The band are a polarising bunch. Well, add together their flamboyant singer Morrissey, twirling gladioli and singing about the dreary beauty of Britain in the 1980s, with some of the most technically proficient guitar-playing the rock world had ever seen and you are bound to ruffle a few feathers. But The Smiths are rightly considered one of the most inspirational bands in British history, and there’s a good reason for it.
For many, discovering The Smiths was their first exposure to groundbreaking indie rock. Despite their short tenure, Johnny Marr and Morrissey managed to create a unique sound from the roots of the punk movement, endearing countless musicians and music lovers to an entirely new movement that blended melancholy lyricism with upbeat rock anthems. They became legends, very quickly.
There is always one moment in a band’s historic rise to the top that you can pinpoint when they went from rock stars to something entirely different. For Bowie it was the death of Ziggy Stardust, for The Beatles it was Sgt. Pepper—for The Smiths, one of Britain’s finest bands, it was this performance on the youth TV show, The Tube back in 1984.
Now, it may seem a bit flippant to put an appearance on a music TV show alongside such iconographic moments mentioned for David Bowie and The Beatles, legendary as they were, but the truth is that in 1984, The Tube was more than just a TV show. It was a big deal for swathes of the nation sitting in their homes, bathed in the blue glow of late-night television.

In 1984, if you were of a certain age then the only show you really cared about was The Tube. Starting in 1982, the show had become the only place for new bands to be seen and worked as a showcase of the best contemporary music around. It meant that the show, along with hosts Paula Yates and Jools Holland, became hot property as they welcomed everyone from Wham! to The Cramps on their stage with varying degrees of effect.

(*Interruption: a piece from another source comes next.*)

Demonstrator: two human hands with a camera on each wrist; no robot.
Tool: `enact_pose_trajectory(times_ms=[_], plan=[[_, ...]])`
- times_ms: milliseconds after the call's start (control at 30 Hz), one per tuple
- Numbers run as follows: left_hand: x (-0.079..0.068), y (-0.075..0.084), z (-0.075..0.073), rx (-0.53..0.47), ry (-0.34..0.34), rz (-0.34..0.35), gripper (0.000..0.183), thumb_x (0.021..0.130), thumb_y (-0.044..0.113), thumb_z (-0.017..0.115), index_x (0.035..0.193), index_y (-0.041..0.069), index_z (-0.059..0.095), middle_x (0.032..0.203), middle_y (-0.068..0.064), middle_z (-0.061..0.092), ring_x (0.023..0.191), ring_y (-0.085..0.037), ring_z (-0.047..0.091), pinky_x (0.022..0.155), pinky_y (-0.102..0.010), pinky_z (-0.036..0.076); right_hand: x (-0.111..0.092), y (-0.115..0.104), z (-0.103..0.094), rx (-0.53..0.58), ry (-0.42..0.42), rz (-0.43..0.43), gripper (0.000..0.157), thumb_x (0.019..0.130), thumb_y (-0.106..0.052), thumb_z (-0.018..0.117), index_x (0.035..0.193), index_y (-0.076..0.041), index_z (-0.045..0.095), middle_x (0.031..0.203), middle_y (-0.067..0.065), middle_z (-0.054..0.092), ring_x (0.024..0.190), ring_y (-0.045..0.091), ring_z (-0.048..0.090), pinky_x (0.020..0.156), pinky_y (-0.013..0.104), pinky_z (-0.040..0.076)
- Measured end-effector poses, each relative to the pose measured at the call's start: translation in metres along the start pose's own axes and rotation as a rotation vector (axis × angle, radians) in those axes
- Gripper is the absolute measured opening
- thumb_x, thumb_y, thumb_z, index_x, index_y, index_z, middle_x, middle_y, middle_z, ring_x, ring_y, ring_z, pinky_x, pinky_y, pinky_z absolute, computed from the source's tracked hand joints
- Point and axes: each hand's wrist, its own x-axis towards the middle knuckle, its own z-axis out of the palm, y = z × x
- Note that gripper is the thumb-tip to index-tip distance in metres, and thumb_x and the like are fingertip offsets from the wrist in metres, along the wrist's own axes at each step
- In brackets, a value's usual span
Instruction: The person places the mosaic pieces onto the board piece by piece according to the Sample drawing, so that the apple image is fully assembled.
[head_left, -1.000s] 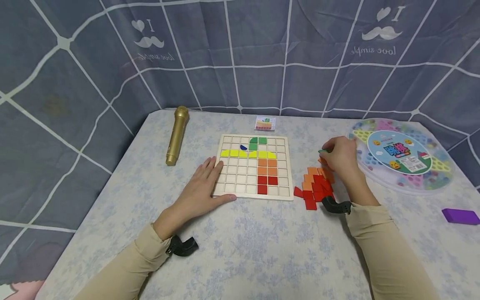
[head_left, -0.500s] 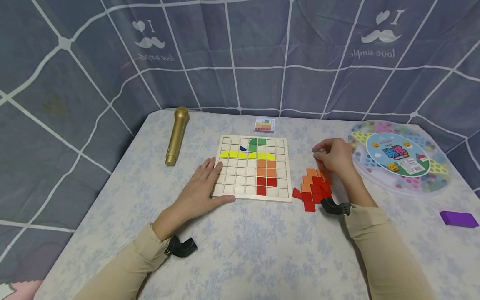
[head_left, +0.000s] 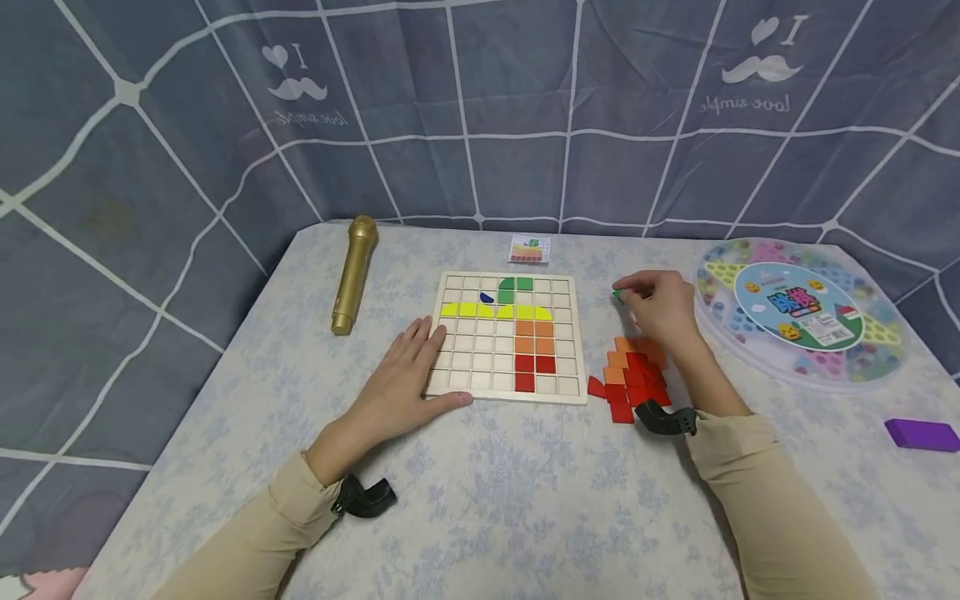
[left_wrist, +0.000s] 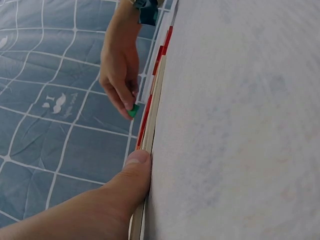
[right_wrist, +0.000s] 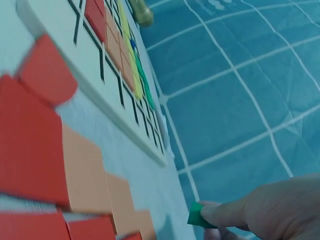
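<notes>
Gridded curtain (head_left: 517, 179) backs pale bench (head_left: 480, 517). Your left grip (head_left: 395, 383), fingers straight, nothing held, rests against board (head_left: 483, 343); light pressure there should stop it sliding. Loose tiles (head_left: 636, 377) lie right of board. Beyond them, your right grip (head_left: 662, 307) pinches green piece (head_left: 617, 295) above bench, fingertips nearly together; edge-hold should help seat it flat.

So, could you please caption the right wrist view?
Right hand pinching a green tile, with red tiles beside the board.
</notes>
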Motion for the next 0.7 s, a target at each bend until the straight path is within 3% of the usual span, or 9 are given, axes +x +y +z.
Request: enact_pose_trajectory(times_ms=[100, 233, 367, 467, 700], plan=[[-0.001, 0.000, 0.001, -0.006, -0.002, 0.000, 0.110, 0.091, 0.065, 0.071, 0.167, 0.001, 0.023, 0.175, -0.024, 0.013, 0.164, -0.039, 0.008, 0.134, -0.054, 0.012, 0.000, -0.006, 0.004, 0.004, -0.055, 0.013, 0.023, 0.103, -0.006, 0.060, 0.115, -0.003, 0.080, 0.109, 0.023, 0.075, 0.091, 0.031, 0.061, 0.071, 0.034, 0.045], [-0.001, 0.000, 0.001, -0.012, -0.010, -0.007, 0.110, 0.092, 0.065, 0.071, 0.168, 0.002, 0.022, 0.175, -0.022, 0.011, 0.165, -0.037, 0.007, 0.134, -0.053, 0.011, 0.003, -0.017, 0.012, -0.018, -0.153, 0.029, 0.032, 0.107, -0.006, 0.050, 0.124, -0.001, 0.076, 0.096, 0.021, 0.069, 0.070, 0.025, 0.050, 0.060, 0.032, 0.039], [0.000, 0.000, 0.000, -0.015, -0.017, -0.012, 0.111, 0.092, 0.067, 0.070, 0.168, 0.004, 0.020, 0.176, -0.021, 0.010, 0.165, -0.035, 0.005, 0.135, -0.052, 0.010, 0.008, -0.032, 0.021, -0.015, -0.199, 0.030, 0.032, 0.109, -0.007, 0.046, 0.123, 0.004, 0.073, 0.094, 0.021, 0.068, 0.067, 0.021, 0.048, 0.060, 0.030, 0.040], [0.001, 0.001, -0.002, -0.017, -0.018, -0.011, 0.111, 0.092, 0.067, 0.070, 0.168, 0.003, 0.020, 0.176, -0.021, 0.010, 0.165, -0.035, 0.005, 0.135, -0.052, 0.010, 0.013, -0.043, 0.029, 0.022, -0.210, 0.030, 0.026, 0.108, -0.010, 0.054, 0.117, 0.005, 0.073, 0.100, 0.023, 0.072, 0.073, 0.019, 0.053, 0.065, 0.031, 0.043], [0.001, 0.000, -0.001, -0.008, -0.008, 0.001, 0.110, 0.092, 0.065, 0.070, 0.168, 0.002, 0.022, 0.176, -0.022, 0.011, 0.165, -0.036, 0.006, 0.135, -0.053, 0.011, 0.023, -0.059, 0.057, 0.132, -0.200, 0.043, 0.018, 0.099, -0.012, 0.073, 0.107, 0.002, 0.078, 0.092, 0.016, 0.077, 0.074, 0.019, 0.065, 0.065, 0.026, 0.049]])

The 45-minute magazine show saw comics and personalities conduct skits and sketches in typically chaotic ways while hosts Yates and Holland interviewed bands before their performances. With Yates’ interviews, in particular, becoming famed for their flirtatious nature—she even once made Sting take his trousers off live on air. The show’s opening night brought about its first landmark moment as The Jam would perform on the show together as a band for the very last time in 1982.
The show also saw some firsts, including the introduction of Manchester’s bright new things, The Smiths, as Morrissey, Johnny Marr, Andy Rourke, and Mike Joyce made their TV debut. The show also provided the video for the band’s second single, ‘This Charming Man’. But it is the band’s return to the studio in 1984, which is arguably the moment they ascended as indie kings.
While a bubble of hype was continuing to inflate with every release following their debut single ‘Hand In Glove’ and having been widely touted by Top of the Pops, it was on the stage of The Tube that the band really let their personality shine and became rock stars rather than The Smiths.
During the performance on March 16th, Morrissey is sensational as he commands the stage with a playfulness that would provide the perfect antidote to the brash laddishness of punk which had been dominating the alternative charts for years. Meanwhile, Johnny Marr’s starry-eyed gaze belies his expertise on guitar as he meanders across the driving rhythm section.
The band begins the onslaught with their debut single and deliver an impeccable performance with Marr’s riff reigning supreme. Next up on the performance was Morrissey’s lyrics taking the centre stage as he leads the emphatic anthem, ‘Still Ill’, writhing on the floor, making a mess of his gladioli and gathering fans at every awkward movement.
The final track the band plays is one of the standout songs from Meat Is Murder and has a piece of Smiths-fan gold at the end. The song is ‘Barbarism Begins At Home’ and while the subject matter of the track is grim to say the least, Rourke’s bassline at the end of the song does provide us with some unbridled joy and is a welcomed moment of reprieve on the record.
As a feature of some of their live performances, when Rourke reached this stage of the six-minute track, Marr would pull his riff from the track, put down his guitar and join in with Morrissey’s soul-shaking dancing to give the audience a little treat. It makes for a joyful moment between not only a band who shared such dark and deep emotions through their songs but a partnership that would soon breakdown within a few years.
It’s the moment that The Smiths permanently embedded themselves on the British psyche and became landmarks in their own right.
From this moment on, the nation paid attention to the band and everything they did. Swathes of a generation who felt alienated and awkward in this new high-neon low-moral decade now had a new light to follow. They not only had a fresh new sound, deeply personal lyrics, and an authentic ethos, they were human. This was the new rock and roll.
The Smiths were one of those bands that changed everything for those who saw them—and most people saw them sat in front of the telly, watching The Tube.